_Dataset content_
Content starts

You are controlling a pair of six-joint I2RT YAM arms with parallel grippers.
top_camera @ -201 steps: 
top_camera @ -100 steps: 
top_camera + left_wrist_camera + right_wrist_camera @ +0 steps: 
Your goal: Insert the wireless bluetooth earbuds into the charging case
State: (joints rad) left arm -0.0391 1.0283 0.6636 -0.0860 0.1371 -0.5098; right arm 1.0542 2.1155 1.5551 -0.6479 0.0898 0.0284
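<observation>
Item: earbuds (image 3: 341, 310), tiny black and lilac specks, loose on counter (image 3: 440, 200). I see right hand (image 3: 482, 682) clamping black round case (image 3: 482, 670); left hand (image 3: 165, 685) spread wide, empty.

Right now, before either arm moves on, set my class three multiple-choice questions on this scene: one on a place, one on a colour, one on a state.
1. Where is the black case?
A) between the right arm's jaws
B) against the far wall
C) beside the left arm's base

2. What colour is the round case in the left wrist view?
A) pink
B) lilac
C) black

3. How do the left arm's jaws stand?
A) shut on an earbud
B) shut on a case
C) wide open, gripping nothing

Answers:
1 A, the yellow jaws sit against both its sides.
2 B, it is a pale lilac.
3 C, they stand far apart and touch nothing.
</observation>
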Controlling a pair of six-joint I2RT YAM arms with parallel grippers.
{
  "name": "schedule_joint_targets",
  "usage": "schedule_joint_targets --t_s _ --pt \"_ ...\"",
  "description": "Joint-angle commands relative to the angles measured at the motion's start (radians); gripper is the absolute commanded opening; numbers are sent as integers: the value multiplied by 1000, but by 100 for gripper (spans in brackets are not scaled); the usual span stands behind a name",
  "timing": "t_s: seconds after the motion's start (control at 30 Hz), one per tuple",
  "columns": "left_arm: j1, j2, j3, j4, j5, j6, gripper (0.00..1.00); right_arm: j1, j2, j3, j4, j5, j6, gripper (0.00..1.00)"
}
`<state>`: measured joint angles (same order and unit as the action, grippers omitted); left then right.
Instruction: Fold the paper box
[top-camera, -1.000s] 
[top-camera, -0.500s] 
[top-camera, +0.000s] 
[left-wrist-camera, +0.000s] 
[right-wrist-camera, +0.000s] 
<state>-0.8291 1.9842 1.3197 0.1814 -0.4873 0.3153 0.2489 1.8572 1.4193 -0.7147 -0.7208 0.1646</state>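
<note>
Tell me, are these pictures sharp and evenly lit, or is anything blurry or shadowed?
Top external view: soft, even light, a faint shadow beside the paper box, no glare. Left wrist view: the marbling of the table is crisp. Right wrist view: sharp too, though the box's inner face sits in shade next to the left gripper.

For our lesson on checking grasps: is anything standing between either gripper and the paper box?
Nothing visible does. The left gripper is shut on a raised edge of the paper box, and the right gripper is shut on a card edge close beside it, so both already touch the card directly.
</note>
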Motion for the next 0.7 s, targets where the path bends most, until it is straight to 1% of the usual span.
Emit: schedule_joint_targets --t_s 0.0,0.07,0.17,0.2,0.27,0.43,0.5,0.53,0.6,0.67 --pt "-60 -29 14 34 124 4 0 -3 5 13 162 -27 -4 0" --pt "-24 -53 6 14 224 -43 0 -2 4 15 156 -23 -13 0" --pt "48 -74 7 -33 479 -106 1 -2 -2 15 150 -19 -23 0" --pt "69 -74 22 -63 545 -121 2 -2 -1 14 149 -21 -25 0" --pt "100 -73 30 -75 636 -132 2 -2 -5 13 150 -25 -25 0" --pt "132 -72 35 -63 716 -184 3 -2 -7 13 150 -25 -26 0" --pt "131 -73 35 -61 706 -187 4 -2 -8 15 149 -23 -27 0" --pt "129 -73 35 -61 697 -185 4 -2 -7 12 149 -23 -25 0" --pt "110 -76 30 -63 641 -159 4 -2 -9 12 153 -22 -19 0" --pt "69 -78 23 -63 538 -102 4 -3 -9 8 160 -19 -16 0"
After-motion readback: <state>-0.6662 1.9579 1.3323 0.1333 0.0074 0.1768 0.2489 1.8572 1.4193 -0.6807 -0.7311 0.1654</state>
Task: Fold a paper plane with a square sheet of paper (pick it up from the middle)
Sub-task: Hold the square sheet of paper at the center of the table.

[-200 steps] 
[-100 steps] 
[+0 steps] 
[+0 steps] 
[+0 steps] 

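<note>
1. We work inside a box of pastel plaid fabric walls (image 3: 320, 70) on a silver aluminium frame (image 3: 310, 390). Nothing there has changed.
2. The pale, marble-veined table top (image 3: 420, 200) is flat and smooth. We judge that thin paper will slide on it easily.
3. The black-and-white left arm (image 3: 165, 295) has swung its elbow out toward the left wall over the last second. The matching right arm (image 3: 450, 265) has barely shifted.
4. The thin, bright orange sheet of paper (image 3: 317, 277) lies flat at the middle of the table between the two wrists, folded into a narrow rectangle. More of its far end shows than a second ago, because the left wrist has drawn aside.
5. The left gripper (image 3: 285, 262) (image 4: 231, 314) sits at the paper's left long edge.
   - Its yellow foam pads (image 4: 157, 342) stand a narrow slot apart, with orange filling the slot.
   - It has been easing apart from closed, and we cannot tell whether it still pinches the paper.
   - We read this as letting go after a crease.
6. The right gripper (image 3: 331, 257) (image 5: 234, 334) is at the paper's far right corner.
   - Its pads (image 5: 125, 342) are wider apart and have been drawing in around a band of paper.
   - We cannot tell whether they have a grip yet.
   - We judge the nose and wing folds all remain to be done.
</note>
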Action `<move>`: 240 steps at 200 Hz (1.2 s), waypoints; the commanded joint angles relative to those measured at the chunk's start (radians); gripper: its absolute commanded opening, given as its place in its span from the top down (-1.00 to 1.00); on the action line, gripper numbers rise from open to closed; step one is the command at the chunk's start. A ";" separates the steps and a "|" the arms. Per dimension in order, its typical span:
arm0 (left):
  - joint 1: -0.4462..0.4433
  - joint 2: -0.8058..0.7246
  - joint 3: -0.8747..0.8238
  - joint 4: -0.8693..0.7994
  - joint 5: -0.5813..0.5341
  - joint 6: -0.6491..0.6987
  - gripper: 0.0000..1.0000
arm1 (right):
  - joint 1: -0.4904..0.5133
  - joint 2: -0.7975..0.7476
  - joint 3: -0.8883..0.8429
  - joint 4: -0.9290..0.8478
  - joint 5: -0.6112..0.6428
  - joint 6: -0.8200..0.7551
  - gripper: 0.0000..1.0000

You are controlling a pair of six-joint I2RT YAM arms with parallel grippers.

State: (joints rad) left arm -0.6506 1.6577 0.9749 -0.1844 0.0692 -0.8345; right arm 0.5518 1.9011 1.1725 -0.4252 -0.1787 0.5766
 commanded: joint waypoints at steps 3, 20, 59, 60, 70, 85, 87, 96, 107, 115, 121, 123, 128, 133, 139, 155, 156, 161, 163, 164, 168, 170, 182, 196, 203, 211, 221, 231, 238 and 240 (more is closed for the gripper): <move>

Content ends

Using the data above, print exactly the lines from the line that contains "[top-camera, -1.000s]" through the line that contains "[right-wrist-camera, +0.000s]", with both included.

_Response to this exercise_
[top-camera, -1.000s] 
[top-camera, -0.500s] 
[top-camera, +0.000s] 
[left-wrist-camera, +0.000s] 
[right-wrist-camera, +0.000s] 

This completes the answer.